Cette référence à la Vérité qui a donc triomphé avec lui, Vérité dictée par Dieu et non par la Constitution brésilienne, elle résonne tout particulièrement, nous explique le site d'info Carta Capital, au sortir d'une campagne que le candidat Bolsonaro aura inondée de "fake news" ; des "vérités alternatives" qui confirment sa proximité claire avec Donald Trump, lequel a été le premier hier soir à le féliciter au téléphone. 

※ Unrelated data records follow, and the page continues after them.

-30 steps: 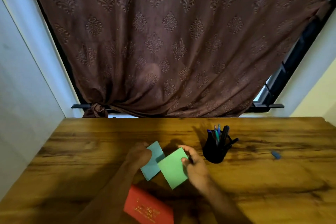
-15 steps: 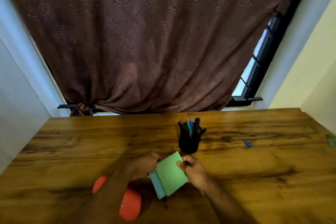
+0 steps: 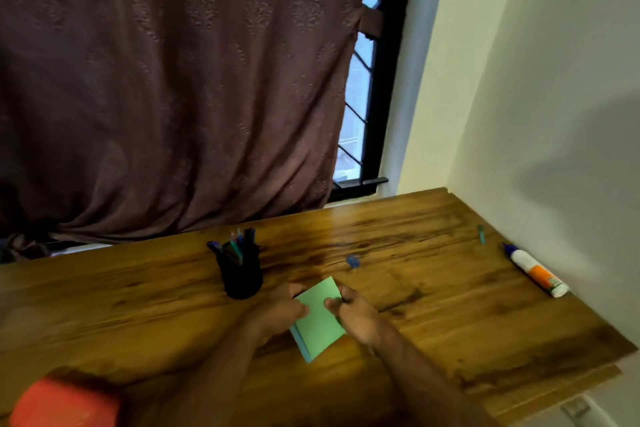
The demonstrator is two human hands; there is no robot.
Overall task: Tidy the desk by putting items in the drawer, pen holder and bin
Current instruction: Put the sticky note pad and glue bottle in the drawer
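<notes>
Both hands hold a stack of two paper notes just above the wooden desk (image 3: 433, 315): a green note (image 3: 317, 321) on top and a blue note (image 3: 300, 343) showing only along its lower left edge. My left hand (image 3: 280, 307) grips the stack's left side, my right hand (image 3: 351, 310) its right side. A black pen holder (image 3: 240, 272) with several pens stands just behind and left of my hands. A glue bottle (image 3: 535, 270) lies near the right wall.
A red book (image 3: 65, 404) lies at the desk's front left corner. A small blue object (image 3: 352, 261) sits mid-desk, and a small green one (image 3: 481, 234) far right. A brown curtain (image 3: 173, 87) hangs behind; a wall borders the right edge.
The two notes, spread apart earlier, are now stacked with the green one on top. The view has swung to the right, bringing the glue bottle and right wall into sight.
</notes>
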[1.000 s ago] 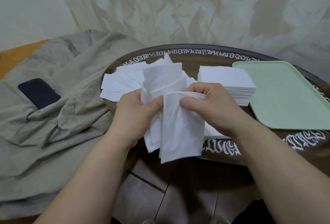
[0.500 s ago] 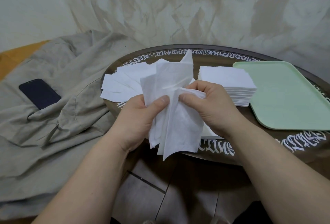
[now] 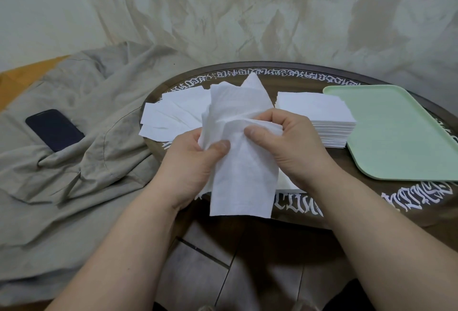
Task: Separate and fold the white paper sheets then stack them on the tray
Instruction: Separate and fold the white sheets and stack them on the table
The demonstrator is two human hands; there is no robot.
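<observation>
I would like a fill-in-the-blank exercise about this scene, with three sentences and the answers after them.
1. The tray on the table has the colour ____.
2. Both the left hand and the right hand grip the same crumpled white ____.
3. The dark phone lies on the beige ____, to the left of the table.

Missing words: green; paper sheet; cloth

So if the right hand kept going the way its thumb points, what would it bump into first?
Most likely the left hand. The right hand has its thumb aimed leftward across the crumpled white paper sheet both hands pinch, and the left thumb sits just beyond; depth is hard to judge.
</observation>
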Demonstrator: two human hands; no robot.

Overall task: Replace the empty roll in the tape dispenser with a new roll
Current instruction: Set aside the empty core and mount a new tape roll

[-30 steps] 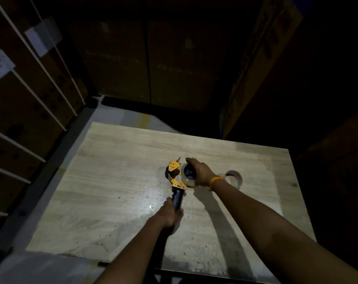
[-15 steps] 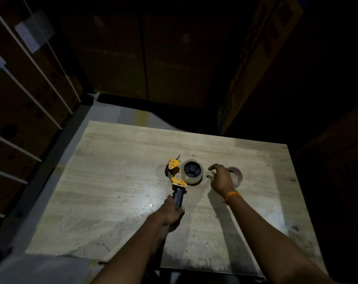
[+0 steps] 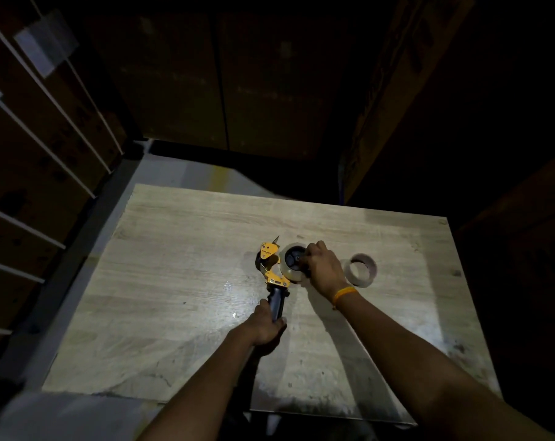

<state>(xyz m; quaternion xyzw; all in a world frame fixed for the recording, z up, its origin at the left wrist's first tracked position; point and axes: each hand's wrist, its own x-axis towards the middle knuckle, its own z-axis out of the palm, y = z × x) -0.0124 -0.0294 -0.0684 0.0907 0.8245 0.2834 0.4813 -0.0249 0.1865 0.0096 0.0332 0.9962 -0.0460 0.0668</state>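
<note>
Landmark is the tape dispenser [image 3: 274, 268], lying flat near the middle of the wooden table [image 3: 174, 281], yellow frame and black handle. Left hand [image 3: 265, 324] sits at the near end of the dispenser, fingers wrapped closed round the handle, pinning it down, same grip as a second ago. On the dispenser's hub sits the new roll [image 3: 293, 264], clear tape, black hub visible through its middle. Right hand [image 3: 322, 268] has come back onto that roll after lifting off to the right half a second ago (brief release, then re-grip); fingers curl over the roll's right edge and toward the hub, pressing or pinching it, exact contact hidden by the knuckles. Just right of that hand, apart from the dispenser, lies the empty core [image 3: 362, 269], brown cardboard ring, flat on the table. Judgement: swap mostly done, roll is being seated; threading the tape end through the front probably remains.
</note>
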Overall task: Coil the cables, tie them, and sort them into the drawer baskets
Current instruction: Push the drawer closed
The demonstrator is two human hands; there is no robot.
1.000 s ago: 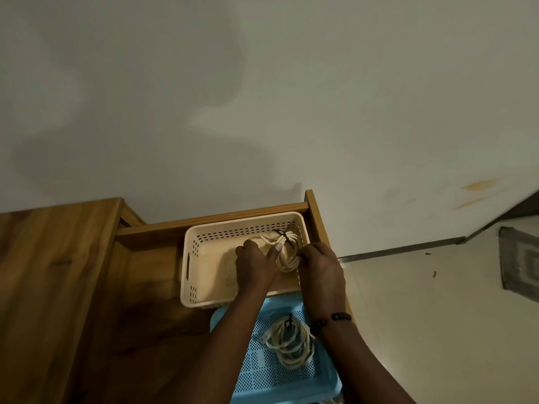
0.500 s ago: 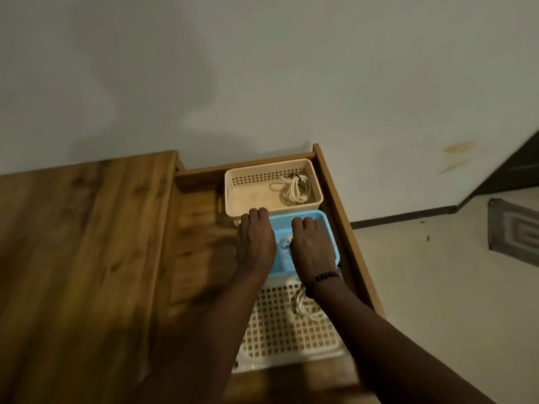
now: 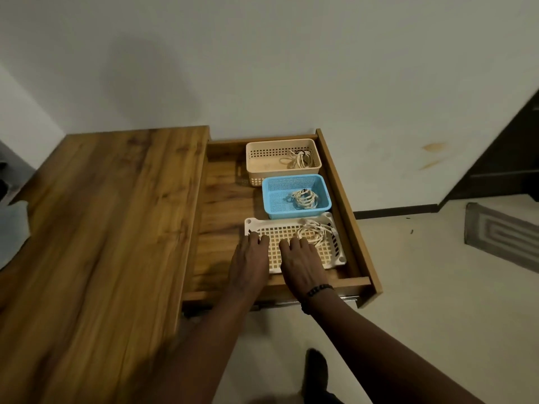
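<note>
Progress: likely near done, one tied coil per basket | left hand (image 3: 251, 259) and right hand (image 3: 302, 262): fingers loosely extended over white lattice plastic tray (image 3: 339, 259), gripping nothing | pale coiled cable (image 3: 316, 232) just beyond right fingertips | blue mesh basket (image 3: 322, 183), beige perforated basket (image 3: 252, 148) farther ahead, coils inside | wooden drawer (image 3: 345, 199) open; closing perhaps remains

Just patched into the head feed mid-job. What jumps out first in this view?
An open wooden drawer right of the desk top holds three baskets in a row: beige basket at the back, blue basket in the middle, white basket nearest. Each holds one coiled cable. The left hand and right hand lie flat, fingers straight, on the white basket's near edge.
</note>
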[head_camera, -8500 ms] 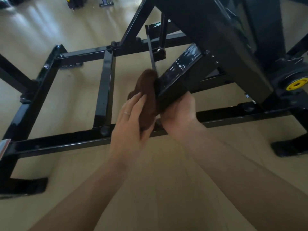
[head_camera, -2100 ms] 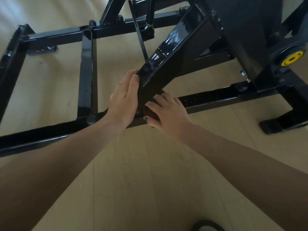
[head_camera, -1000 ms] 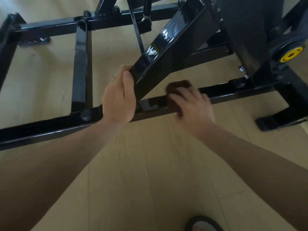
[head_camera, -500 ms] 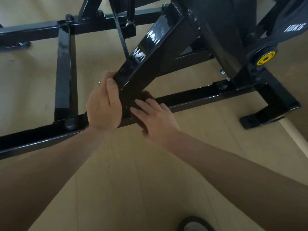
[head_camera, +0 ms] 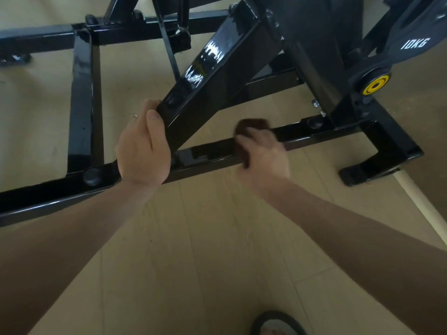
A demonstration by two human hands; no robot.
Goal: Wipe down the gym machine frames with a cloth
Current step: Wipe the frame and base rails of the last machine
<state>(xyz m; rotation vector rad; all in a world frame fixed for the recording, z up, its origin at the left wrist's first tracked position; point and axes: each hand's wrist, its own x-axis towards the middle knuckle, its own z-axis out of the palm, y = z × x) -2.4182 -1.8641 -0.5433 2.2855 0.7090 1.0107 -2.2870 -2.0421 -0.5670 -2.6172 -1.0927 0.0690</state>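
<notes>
The right hand [head_camera: 263,153] has slid the brown cloth [head_camera: 251,124] rightward along the lower frame rail [head_camera: 208,153], away from the left hand [head_camera: 142,146] gripping the sloped beam [head_camera: 212,76]; rail wiping continues.

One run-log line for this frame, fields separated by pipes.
left hand grips slanted beam end | right hand presses brown cloth on lower rail | blurred
</notes>
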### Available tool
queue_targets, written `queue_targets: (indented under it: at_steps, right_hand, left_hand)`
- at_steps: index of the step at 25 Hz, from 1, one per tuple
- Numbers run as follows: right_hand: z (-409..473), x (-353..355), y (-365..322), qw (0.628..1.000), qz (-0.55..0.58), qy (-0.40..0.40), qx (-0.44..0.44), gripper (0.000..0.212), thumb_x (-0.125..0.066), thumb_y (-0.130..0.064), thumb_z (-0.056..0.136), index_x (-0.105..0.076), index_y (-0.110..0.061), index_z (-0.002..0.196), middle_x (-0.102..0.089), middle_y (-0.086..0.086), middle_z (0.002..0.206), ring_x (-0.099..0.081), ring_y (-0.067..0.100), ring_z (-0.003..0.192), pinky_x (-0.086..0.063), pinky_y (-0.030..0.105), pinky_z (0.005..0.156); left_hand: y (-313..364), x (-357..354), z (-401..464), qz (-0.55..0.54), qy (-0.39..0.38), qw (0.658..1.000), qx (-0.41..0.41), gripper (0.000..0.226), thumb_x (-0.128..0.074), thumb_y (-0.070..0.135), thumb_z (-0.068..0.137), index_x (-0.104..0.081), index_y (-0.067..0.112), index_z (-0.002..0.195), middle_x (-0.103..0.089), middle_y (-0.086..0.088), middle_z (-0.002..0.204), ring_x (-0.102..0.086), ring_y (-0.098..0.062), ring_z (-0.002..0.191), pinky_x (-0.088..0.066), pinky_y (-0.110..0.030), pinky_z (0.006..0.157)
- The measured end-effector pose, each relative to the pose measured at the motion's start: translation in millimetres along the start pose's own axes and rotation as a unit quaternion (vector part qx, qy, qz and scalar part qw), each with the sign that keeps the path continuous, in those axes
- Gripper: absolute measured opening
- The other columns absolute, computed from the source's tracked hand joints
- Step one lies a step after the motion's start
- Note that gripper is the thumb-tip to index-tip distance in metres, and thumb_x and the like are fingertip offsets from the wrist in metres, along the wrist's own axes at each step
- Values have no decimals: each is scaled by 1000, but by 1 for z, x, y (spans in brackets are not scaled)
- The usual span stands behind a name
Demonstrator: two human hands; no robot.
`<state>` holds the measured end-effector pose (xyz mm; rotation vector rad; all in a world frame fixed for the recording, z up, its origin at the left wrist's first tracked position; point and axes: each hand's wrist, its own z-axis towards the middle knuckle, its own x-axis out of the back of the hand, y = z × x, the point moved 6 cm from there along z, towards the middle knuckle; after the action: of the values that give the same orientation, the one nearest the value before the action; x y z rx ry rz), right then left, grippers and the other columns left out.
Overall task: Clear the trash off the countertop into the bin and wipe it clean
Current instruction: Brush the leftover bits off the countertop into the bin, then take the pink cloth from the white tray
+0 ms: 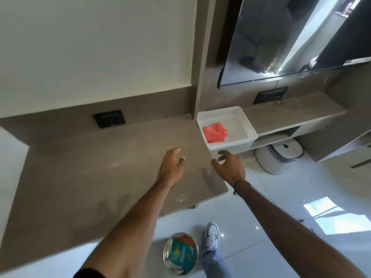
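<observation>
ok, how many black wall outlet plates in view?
2. One outlet plate sits on the backsplash above the brown countertop, left of the white tray. The other is under the TV, with a cable plugged in. More may lie outside the frame.

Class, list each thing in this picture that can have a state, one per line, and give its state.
Left hand: open, empty, over the countertop.
Right hand: open, empty, by the white tray.
Countertop: bare of trash, with a smudge near the front edge.
White tray: open-topped, holding the red cloth.
Red cloth: folded, lying in the tray.
Metal bin: lidless, on the floor, with wrappers inside.
Television: off.
</observation>
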<state>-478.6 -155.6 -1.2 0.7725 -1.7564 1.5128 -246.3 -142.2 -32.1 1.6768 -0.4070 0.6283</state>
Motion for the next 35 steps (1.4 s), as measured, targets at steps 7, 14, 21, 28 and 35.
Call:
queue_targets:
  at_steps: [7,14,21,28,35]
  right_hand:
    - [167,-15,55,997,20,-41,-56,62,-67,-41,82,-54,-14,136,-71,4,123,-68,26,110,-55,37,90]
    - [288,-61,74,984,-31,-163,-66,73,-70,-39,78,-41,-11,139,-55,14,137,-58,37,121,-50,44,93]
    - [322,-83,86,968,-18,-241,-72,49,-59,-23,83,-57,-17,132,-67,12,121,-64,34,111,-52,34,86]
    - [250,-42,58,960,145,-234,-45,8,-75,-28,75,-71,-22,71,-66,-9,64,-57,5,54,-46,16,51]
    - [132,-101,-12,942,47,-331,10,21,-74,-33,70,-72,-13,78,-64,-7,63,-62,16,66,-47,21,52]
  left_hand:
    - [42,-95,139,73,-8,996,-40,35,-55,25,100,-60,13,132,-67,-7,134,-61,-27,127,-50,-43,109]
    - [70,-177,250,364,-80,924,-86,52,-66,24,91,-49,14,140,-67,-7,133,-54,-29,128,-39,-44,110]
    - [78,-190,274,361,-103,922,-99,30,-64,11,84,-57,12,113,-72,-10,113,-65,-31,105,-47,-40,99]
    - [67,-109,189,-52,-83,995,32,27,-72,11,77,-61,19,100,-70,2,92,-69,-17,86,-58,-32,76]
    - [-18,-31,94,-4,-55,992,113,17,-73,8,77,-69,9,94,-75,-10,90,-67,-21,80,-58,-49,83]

Enfin, quand le président élu du Brésil promet de "protéger la Constitution et la Démocratie", il précise bien que ce n'est pas la simple promesse d'un homme, mais bien "une mission confiée par Dieu lui-même". Pas sûr que ce soit de nature à rassurer ceux qui craignent pour l'Etat de Droit et le respect des libertés individuelles au Brésil. Mais ça ravit par contre le site d'info évangélique Gospel Maïs :  lui ne s'embarrasse pas de langue de bois et salue la victoire de son favori sur "l'idéologie du genre, l'avortement et le totalitarisme socialiste du Parti des Travailleurs".  Il a a gagné, lit-on, car "il avait le soutien de toutes les églises évangélistes du Brésil" qui se réjouissent par avance de voir arriver  à la tête du gouvernement l'un de leurs plus efficaces lobbyiste, le député de droite Onyx Lorenzoni, celui que l'on a souvent présenté comme "l'éminence grise" de Jair Bolsonaro.